Music history as you’ve never seen it: a journey in time through the albums, concerts and events that made history – this week in music.

This week saw Michael Jackson’s first #1 single, Radiohead’s groundbreaking In Rainbows, a special appearance at the Beastie Boys’ concert and more!

October 9: The Avengers of ’80s Music: U2, R.E.M. and Moby Assembled!

On this day in music history in 2001, U2 frontman Bono, R.E.M. singer Michael Stipe, and electronica virtuoso Moby made unannounced appearances at the second of two anti-violence benefit concerts. These concerts took place in New York and were organized by the Beastie Boys.

October 10: Radiohead Take a Musical Turn

In Rainbows was the right album at the right time. Bringing a completely new and revolutionary perspective on the concept of music, the album was able to break boundaries between pop and alternative albums. Radiohead released an album that invaded the lives of millions and changed their approach to this art, despite being very innovative and far from the sound that was trending at the time.

This day in 2007 in music history marks the release of the British band’s seventh studio album, innovative also by being a pay-what-you-want download. In fact, most people paid nothing for the download, but the album still fares well.

October 11: Michael Jackson and Janet Jackson, the Record-Breaking Siblings

On October 11th, 1986, in music history, Janet Jackson went #1 on the Hot 100 for the first time with her single “When I Think of You.” Produced by Jimmy Jam and Terry Lewis, the single’s result made her and Michael the first siblings to land #1 solo singles on the chart. Janet Jackson reached the top of the US chart nine more times to date.

October 12: First Man On the Moon

October 12th, 2018, saw the debut in US theatres of a biographical film called First Man. The film was an adaptation of the official biography First Man: The Life of Neil A. Armstrong, written by James R. Hansen and published in 2005. The movie narrates the story of Neil Armstrong, the first man to set foot on the Moon.

R&B singer Leon Bridges, famous for his solo career as well as his appearance in Khruangbin’s albums Texas Sun and Texas Moon, appears as jazz musician Gil Scott-Heron, reciting the poem “Whitey On The Moon.”

October 13: Bob Dylan Wins the Nobel Prize in Literature

Every year in October, the Nobel Foundation announces the names of the Nobel Prize Winners. These include the Literature Nobel Prize. While this year the winner is Norwegian Jon Fosse, in 2016, the foundation awarded singer-songwriter Bob Dylan the precious prize. The artist was awarded for “having created new poetic expressions within the great American song tradition.” Dylan became the first American in history to win since Toni Morrison in 1993.

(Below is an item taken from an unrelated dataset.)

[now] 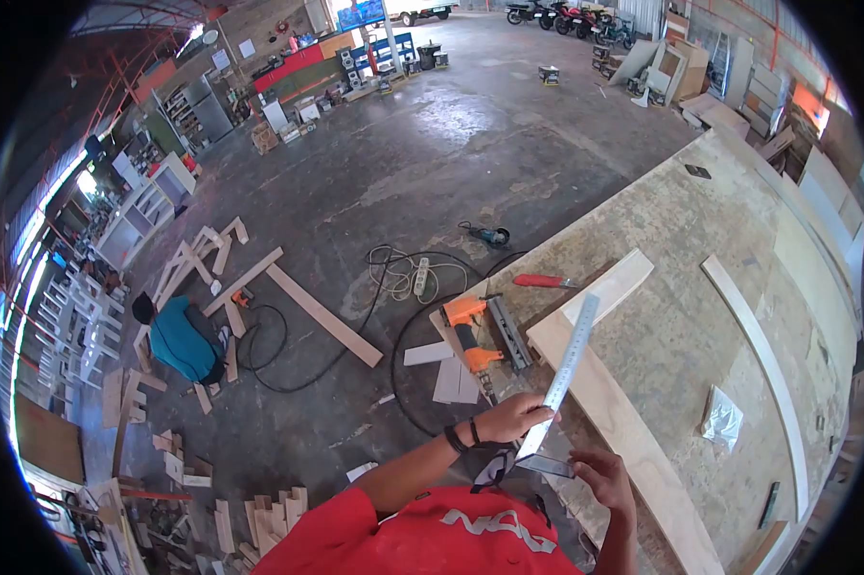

October 14: Michael Jackson’s first #1 single

In 1972, at the young age of 14, music prodigy Michael Jackson hit his first-ever #1 with his single “Ben,” a song about a boy and his love for a pet rat.

The single was the first single to top the charts, but it most definitely wasn’t the last one. From then until Michael’s passing in 2009, the King Of Pop topped the charts 12 more times. This number, however, doesn’t include all the singles to which he contributed with his vocals—which include world-breaking successes such as “We Are The World” and Paul McCartney’s “Say Say Say.”

October 15: Madonna Holds a “Sex” Party

On this day in 1992, Madonna, the queen of controversial and boundaries-breaking public choices, decided to promote her upcoming book Sex in a unique way. The singer in fact held a “Sex” party at Industria Superstudio in Manhattan, to which she showed up dressed like Little Bo Peep, carrying a stuffed lamb.